| DATA PROVIDED |
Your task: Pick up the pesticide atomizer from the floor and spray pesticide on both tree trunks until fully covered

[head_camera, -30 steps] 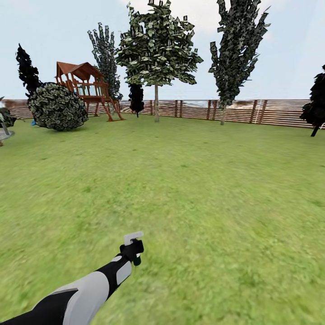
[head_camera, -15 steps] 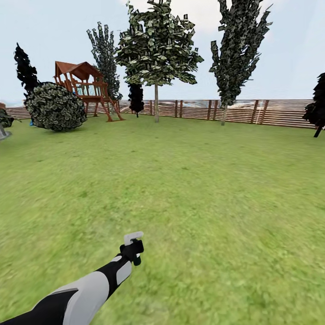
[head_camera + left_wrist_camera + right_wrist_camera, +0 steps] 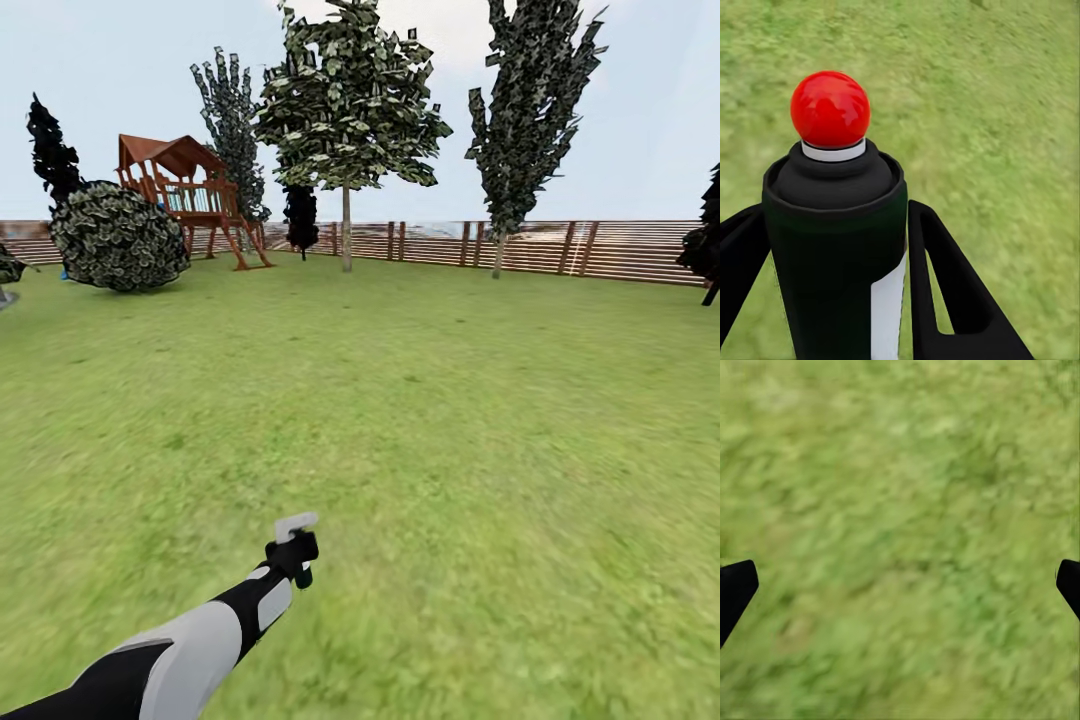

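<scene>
My left gripper (image 3: pixel 296 552) reaches out low over the lawn at the end of its black and grey arm. In the left wrist view that gripper (image 3: pixel 836 214) is shut on the pesticide atomizer (image 3: pixel 832 255), a dark bottle with a pale stripe and a red ball cap, held upright between both black fingers (image 3: pixel 945 285). Far ahead, in front of the fence, stand two trees: a broad-crowned one (image 3: pixel 345 90) on a thin bare trunk (image 3: pixel 346 235), and a narrower one (image 3: pixel 530 110) with its trunk (image 3: pixel 497 255) to the right. My right gripper (image 3: pixel 901 585) hangs open over bare grass.
A brown slat fence (image 3: pixel 600 250) closes the far side of the lawn. A wooden playset (image 3: pixel 190 195) and a round leafy bush (image 3: pixel 118 238) stand at the far left. Dark conifers rise at the left (image 3: pixel 50 150) and right (image 3: pixel 705 240) edges. Open grass (image 3: pixel 420 420) stretches ahead.
The whole head view has shifted slightly: the bush and left-edge things slid left, so the camera moved. My left arm keeps the same pose with the atomizer.
</scene>
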`<state>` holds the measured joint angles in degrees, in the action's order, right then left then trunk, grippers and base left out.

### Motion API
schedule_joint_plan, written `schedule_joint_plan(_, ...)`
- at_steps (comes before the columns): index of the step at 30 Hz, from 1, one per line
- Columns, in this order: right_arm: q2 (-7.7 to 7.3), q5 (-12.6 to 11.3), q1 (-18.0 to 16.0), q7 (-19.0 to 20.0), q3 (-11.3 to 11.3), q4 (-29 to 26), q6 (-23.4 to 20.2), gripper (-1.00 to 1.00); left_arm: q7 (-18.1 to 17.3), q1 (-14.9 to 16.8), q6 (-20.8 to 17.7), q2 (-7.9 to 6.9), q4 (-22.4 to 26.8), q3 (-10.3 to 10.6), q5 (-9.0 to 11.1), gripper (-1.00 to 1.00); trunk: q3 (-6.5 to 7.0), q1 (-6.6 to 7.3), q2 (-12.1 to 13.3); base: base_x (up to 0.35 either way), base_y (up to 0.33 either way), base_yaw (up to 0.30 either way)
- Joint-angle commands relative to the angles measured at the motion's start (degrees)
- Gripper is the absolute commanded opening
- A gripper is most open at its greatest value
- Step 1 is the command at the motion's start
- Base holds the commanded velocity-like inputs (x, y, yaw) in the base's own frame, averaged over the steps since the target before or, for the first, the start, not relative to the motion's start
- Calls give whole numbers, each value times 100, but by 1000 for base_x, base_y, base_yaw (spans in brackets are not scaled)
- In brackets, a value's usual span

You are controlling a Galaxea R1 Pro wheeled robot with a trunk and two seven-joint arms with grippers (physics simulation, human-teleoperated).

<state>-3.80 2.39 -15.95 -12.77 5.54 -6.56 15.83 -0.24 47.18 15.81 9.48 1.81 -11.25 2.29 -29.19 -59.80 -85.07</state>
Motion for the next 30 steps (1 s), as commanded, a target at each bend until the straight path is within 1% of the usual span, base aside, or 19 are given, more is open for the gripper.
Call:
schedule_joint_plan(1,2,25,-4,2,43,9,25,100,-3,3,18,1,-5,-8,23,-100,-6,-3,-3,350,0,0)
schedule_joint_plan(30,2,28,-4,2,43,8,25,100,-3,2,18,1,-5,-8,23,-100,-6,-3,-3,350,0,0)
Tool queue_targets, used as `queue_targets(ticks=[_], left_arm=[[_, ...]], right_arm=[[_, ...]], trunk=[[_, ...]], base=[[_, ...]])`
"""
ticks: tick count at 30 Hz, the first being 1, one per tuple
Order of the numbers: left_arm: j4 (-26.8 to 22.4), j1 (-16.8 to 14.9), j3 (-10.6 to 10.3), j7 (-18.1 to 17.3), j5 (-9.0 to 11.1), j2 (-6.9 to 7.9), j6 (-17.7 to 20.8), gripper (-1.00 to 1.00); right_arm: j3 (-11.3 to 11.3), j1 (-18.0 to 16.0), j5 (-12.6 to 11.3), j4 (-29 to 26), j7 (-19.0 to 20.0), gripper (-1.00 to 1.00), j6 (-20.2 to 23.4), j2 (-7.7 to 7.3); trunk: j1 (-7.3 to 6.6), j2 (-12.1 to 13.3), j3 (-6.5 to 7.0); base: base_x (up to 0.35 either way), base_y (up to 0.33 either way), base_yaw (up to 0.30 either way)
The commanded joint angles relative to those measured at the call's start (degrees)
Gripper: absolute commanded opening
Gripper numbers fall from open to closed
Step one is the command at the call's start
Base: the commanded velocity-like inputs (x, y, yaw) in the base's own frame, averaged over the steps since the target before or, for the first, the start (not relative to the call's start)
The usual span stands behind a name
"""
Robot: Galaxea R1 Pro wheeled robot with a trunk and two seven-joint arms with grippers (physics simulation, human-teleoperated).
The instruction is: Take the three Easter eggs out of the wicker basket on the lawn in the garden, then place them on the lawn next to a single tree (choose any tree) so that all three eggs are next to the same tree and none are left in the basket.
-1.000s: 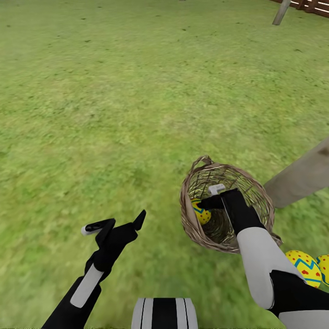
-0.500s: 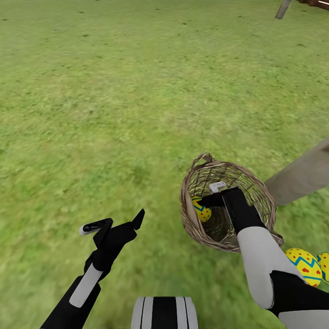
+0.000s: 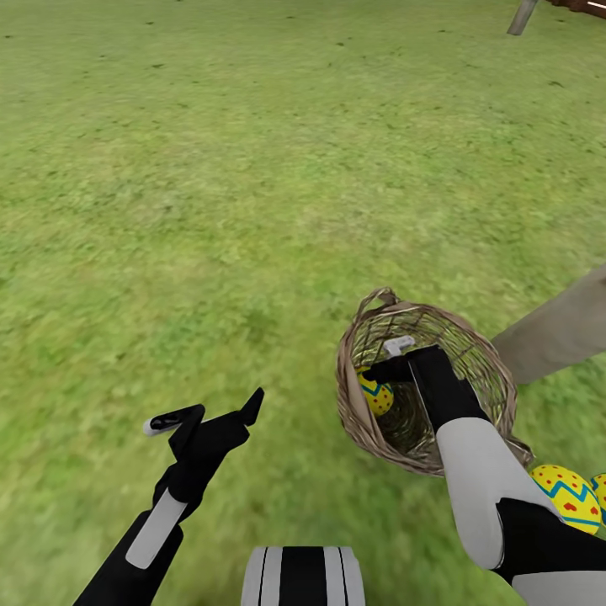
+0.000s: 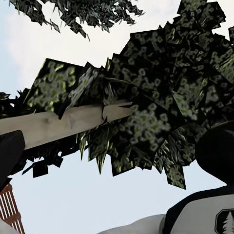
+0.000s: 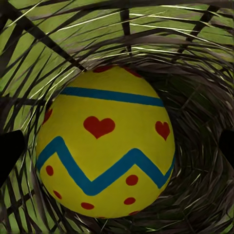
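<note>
Wicker basket (image 3: 484,370), brown open weave, tipped on its side on the lawn (image 3: 210,168), mouth facing the robot. One yellow egg (image 3: 376,396) inside it against the woven wall (image 5: 195,195), with blue zigzag, blue band, red hearts and dots (image 5: 105,146). Two more yellow eggs out on the grass just right of the basket: a blue-zigzag one (image 3: 570,495), another at the picture's edge (image 3: 598,490). Pale tree trunk (image 3: 560,328) just behind the basket; leafy crown (image 4: 161,107).
</note>
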Motion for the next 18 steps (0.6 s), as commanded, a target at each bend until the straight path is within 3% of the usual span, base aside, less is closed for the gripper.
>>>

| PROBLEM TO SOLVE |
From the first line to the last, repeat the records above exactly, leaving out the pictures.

| OUTPUT BELOW |
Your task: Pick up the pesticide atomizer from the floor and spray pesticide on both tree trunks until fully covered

[head_camera, -30 steps] 
[head_camera, -15 steps] 
[head_camera + left_wrist_camera + right_wrist_camera, +0 steps] 

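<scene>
My left gripper (image 3: pixel 296 552) reaches out low over the lawn at the end of its black and grey arm. In the left wrist view that gripper (image 3: pixel 836 214) is shut on the pesticide atomizer (image 3: pixel 832 255), a dark bottle with a pale stripe and a red ball cap, held upright between both black fingers (image 3: pixel 945 285). Far ahead, in front of the fence, stand two trees: a broad-crowned one (image 3: pixel 345 90) on a thin bare trunk (image 3: pixel 346 235), and a narrower one (image 3: pixel 530 110) with its trunk (image 3: pixel 497 255) to the right. My right gripper (image 3: pixel 901 585) hangs open over bare grass.
A brown slat fence (image 3: pixel 600 250) closes the far side of the lawn. A wooden playset (image 3: pixel 190 195) and a round leafy bush (image 3: pixel 118 238) stand at the far left. Dark conifers rise at the left (image 3: pixel 50 150) and right (image 3: pixel 705 240) edges. Open grass (image 3: pixel 420 420) stretches ahead.
The whole head view has shifted slightly: the bush and left-edge things slid left, so the camera moved. My left arm keeps the same pose with the atomizer.
</scene>
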`<state>` holds the measured joint angles in degrees, in the action's order, right then left then trunk, grippers and base left out.

### Motion API
schedule_joint_plan, written `schedule_joint_plan(_, ...)`
- at_steps (comes before the columns): index of the step at 30 Hz, from 1, one per line
- Columns, in this order: right_arm: q2 (-7.7 to 7.3), q5 (-12.6 to 11.3), q1 (-18.0 to 16.0), q7 (-19.0 to 20.0), q3 (-11.3 to 11.3), q4 (-29 to 26), q6 (-23.4 to 20.2), gripper (-1.00 to 1.00); left_arm: q7 (-18.1 to 17.3), q1 (-14.9 to 16.8), q6 (-20.8 to 17.7), q2 (-7.9 to 6.9), q4 (-22.4 to 26.8), q3 (-10.3 to 10.6), q5 (-9.0 to 11.1), gripper (-1.00 to 1.00); trunk: q3 (-6.5 to 7.0), q1 (-6.6 to 7.3), q2 (-12.1 to 13.3); base: base_x (up to 0.35 either way), base_y (up to 0.33 either way), base_yaw (up to 0.30 either way)
- Joint-angle commands relative to the angles measured at the motion's start (degrees)
- Gripper is the absolute commanded opening
- A gripper is most open at its greatest value
- Step 1 is the command at the motion's start
- Base holds the commanded velocity-like inputs (x, y, yaw) in the base's own frame, averaged over the steps since the target before or, for the first, the start, not relative to the motion's start
- Calls give whole numbers, each value times 100, but by 1000 for base_x, base_y, base_yaw (spans in brackets are not scaled)
- In brackets, a value's usual span

You are controlling a Galaxea R1 Pro wheeled robot with a trunk and two seven-joint arms with grippers (physics simulation, human-teleoperated).

<state>-3.80 2.39 -15.95 -12.77 5.54 -6.56 15.83 -0.24 47.18 15.81 9.48 1.81 -11.25 2.29 -29.19 -59.80 -85.07</state>
Motion for the next 30 steps (1 s), as commanded, a target at each bend until the straight path is within 1% of the usual span, base aside, or 19 are given, more is open for the gripper.
Call:
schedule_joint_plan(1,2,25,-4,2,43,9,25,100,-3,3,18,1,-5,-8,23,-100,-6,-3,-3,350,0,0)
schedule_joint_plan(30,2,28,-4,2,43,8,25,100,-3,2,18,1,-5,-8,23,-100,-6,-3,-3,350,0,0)
Tool queue_targets, used as `queue_targets(ticks=[_], left_arm=[[_, ...]], right_arm=[[_, ...]], trunk=[[_, ...]], base=[[_, ...]])`
"""
ticks: tick count at 30 Hz, the first being 1, one per tuple
Order of the numbers: left_arm: j4 (-26.8 to 22.4), j1 (-16.8 to 14.9), j3 (-10.6 to 10.3), j7 (-18.1 to 17.3), j5 (-9.0 to 11.1), j2 (-6.9 to 7.9), j6 (-17.7 to 20.8), gripper (-1.00 to 1.00); right_arm: j3 (-11.3 to 11.3), j1 (-18.0 to 16.0), j5 (-12.6 to 11.3), j4 (-29 to 26), j7 (-19.0 to 20.0), gripper (-1.00 to 1.00), j6 (-20.2 to 23.4), j2 (-7.7 to 7.3); trunk: j1 (-7.3 to 6.6), j2 (-12.1 to 13.3), j3 (-6.5 to 7.0); base: base_x (up to 0.35 either way), base_y (up to 0.33 either way), base_yaw (up to 0.30 either way)
The commanded joint angles relative to those measured at the call's start (degrees)
Gripper: absolute commanded opening
Gripper numbers fall from open to closed
Step one is the command at the call's start
Base: the commanded velocity-like inputs (x, y, yaw) in the base's own frame, averaged over the steps since the target before or, for the first, the start (not relative to the call's start)
The usual span stands behind a name
"""
Robot: Galaxea R1 Pro wheeled robot with a trunk and two seven-joint arms with grippers (physics simulation, human-teleoperated).
The instruction is: Take the three Easter eggs out of the wicker basket on the lawn in the garden, then place them on the lawn next to a single tree (choose any tree) so that all three eggs are next to the same tree and none are left in the basket.
-1.000s: 
-0.500s: 
+0.000s: 
+0.000s: 
+0.000s: 
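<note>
Wicker basket (image 3: 484,370), brown open weave, tipped on its side on the lawn (image 3: 210,168), mouth facing the robot. One yellow egg (image 3: 376,396) inside it against the woven wall (image 5: 195,195), with blue zigzag, blue band, red hearts and dots (image 5: 105,146). Two more yellow eggs out on the grass just right of the basket: a blue-zigzag one (image 3: 570,495), another at the picture's edge (image 3: 598,490). Pale tree trunk (image 3: 560,328) just behind the basket; leafy crown (image 4: 161,107).
</note>
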Motion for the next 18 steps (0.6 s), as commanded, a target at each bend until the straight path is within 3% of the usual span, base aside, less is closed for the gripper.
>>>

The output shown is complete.